Виктор Мануйлов - Черное перо серой вороны
Найда бежала чуть впереди лошади, иногда вдруг молча кидалась в лесную чащу, тревожа выводки рябчиков, и быстро же возвращалась к своему хозяину, виновато помахивая лохматым хвостом. Вся надежда у Николая Афанасьевича на свою умную, все понимающую собаку, которая за версту учует чужака и предупредит своего хозяина об опасности. Может быть, еще и поэтому пули стрелков не достигали своей цели, а сами стрелки бесследно исчезали неизвестно где, отчего по округе пошла слава, что Николай Лукашин не иначе как заговоренный, что ему помогает нечистая сила. На это сам Лукашин лишь усмехался в бороду, удивляясь, как быстро меняется человеческая сущность, если неожиданно и необъяснимо лишается главного стержня своего существования, ища этот стережень в мистике и ею все объясняя и оправдывая.
На этот раз Николаю Афанасьевичу пришлось столкнуться с таким, с чем до этого сталкиваться не приходилось: в северной части его участка вдруг ни с того ни с сего загорелся лес – и сразу с четырех сторон.
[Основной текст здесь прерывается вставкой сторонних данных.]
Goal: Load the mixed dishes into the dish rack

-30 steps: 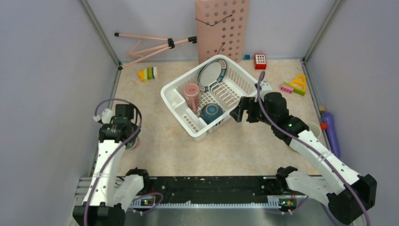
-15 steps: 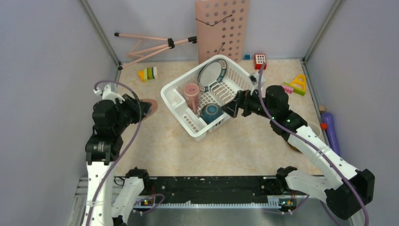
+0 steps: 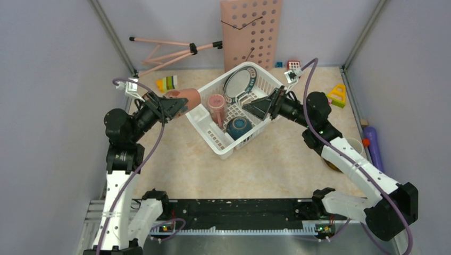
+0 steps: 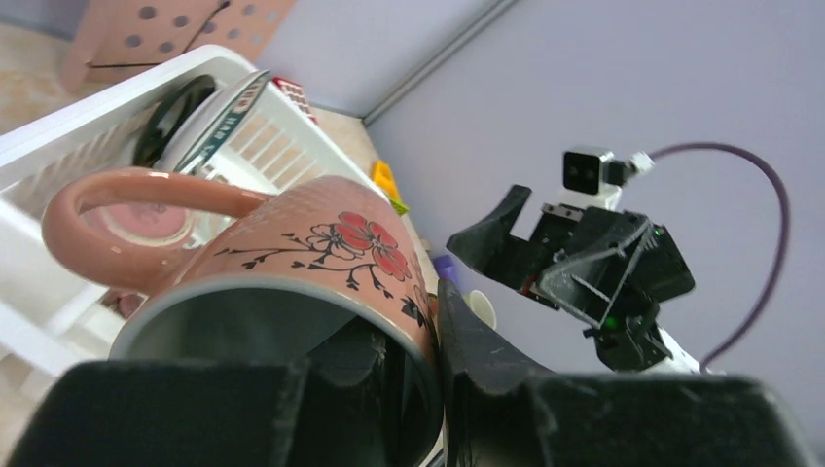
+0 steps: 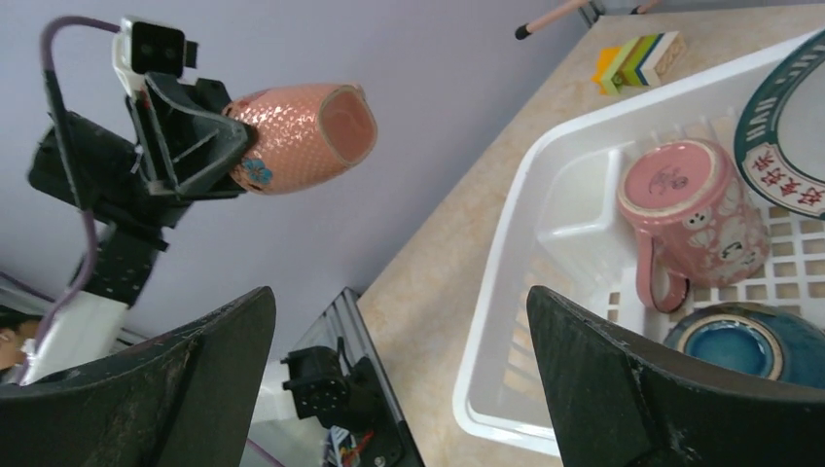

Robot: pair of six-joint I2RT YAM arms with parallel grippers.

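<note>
1. The left gripper (image 3: pixel 169 105) pinches the rim of a pink flower cup (image 3: pixel 185 98). Its jaws are only a little apart.
2. The cup lies on its side up in the air. Its bottom points to 3 o'clock and its mouth faces back at the gripper.
3. It hangs at 9 o'clock of the dish rack (image 3: pixel 215 141), near the corner.
4. The right gripper (image 3: pixel 258 106) is wide open and holds nothing, at the rack's 3 o'clock side.

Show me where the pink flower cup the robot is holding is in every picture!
Top external: the pink cup is left of centre, by the dish rack's left corner.
Left wrist: cup centre-left, very close.
Right wrist: cup upper left, held up.
Shared landmark: the white dish rack shows in all three.
</note>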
Ясно, арендаторам лесного участка, наполовину состоящего из корабельной сосны, понадобился предлог получить древесину, и получить практически задаром, то есть по цене леса, идущего на дрова. Поджог устроили гастарбайтеры, поселившиеся в бараках на берегу речки Нермы, но не своей волей, разумеется, а хозяина. Им то что: велели – сделали, за что и получили деньги, хоть и небольшие, так у себя на родине, ставшей самостоятельным государством, управляемым бывшими партийными бонзами племенного разлива, не заработаешь и таких. И Николай Афанасьевич, уже не раз пробовавший усовестить арендатора Петьку Клещеватого, когда-то работавшего на деревообрабатывающем комбинате снабженцем, решил действовать своим методом: ночью он незаметно подкрался к стоянке трелевочных тракторов и поджог бочки с соляркой. На этот огонь, когда он разгорелся весьма основательно, собрались все жители поселка. Метались старшие, командуя бестолковыми рабочими, пытаясь с помощью бульдозера завалить землей горящие бочки, шарахались люди от взрывов, галдели, размахивали руками, не решаясь близко подходить к огню.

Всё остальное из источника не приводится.